EXERCISE REQUIREMENTS
From the listing below, extract every line in which the word "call" appears.
________________
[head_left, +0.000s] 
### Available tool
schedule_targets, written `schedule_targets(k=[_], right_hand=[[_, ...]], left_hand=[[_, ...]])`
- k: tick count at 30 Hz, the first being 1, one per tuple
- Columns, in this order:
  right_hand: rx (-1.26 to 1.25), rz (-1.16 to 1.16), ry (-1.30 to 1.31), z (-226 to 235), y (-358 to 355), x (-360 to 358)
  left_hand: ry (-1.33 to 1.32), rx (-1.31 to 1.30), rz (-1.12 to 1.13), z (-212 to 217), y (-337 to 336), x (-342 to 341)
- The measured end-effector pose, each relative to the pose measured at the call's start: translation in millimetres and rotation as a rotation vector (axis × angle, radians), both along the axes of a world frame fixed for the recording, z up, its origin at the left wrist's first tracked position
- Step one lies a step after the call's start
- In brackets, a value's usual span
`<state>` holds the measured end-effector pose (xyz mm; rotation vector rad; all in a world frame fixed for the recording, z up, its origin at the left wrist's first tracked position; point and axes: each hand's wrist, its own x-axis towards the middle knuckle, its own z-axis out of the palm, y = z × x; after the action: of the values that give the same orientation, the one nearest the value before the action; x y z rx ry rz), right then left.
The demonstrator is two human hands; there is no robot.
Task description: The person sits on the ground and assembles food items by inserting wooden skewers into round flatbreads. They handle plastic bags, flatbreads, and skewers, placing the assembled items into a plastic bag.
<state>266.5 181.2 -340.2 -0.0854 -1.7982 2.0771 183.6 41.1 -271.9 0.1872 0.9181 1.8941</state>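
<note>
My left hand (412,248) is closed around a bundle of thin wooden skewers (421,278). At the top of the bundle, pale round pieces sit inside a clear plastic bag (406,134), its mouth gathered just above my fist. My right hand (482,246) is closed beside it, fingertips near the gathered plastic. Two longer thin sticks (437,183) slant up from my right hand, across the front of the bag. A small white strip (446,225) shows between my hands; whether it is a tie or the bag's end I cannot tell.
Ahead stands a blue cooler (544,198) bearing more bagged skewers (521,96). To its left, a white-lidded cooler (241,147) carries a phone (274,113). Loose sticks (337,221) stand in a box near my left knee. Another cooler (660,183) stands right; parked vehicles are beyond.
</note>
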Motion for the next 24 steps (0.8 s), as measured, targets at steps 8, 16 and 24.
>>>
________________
EXERCISE ANSWER
- The measured end-effector pose, each relative to the pose measured at the call's start: translation in millimetres and rotation as a rotation vector (axis × angle, radians), both along the axes of a world frame fixed for the recording, z up, its origin at the left wrist's first tracked position
- Step one lies a step after the call's start

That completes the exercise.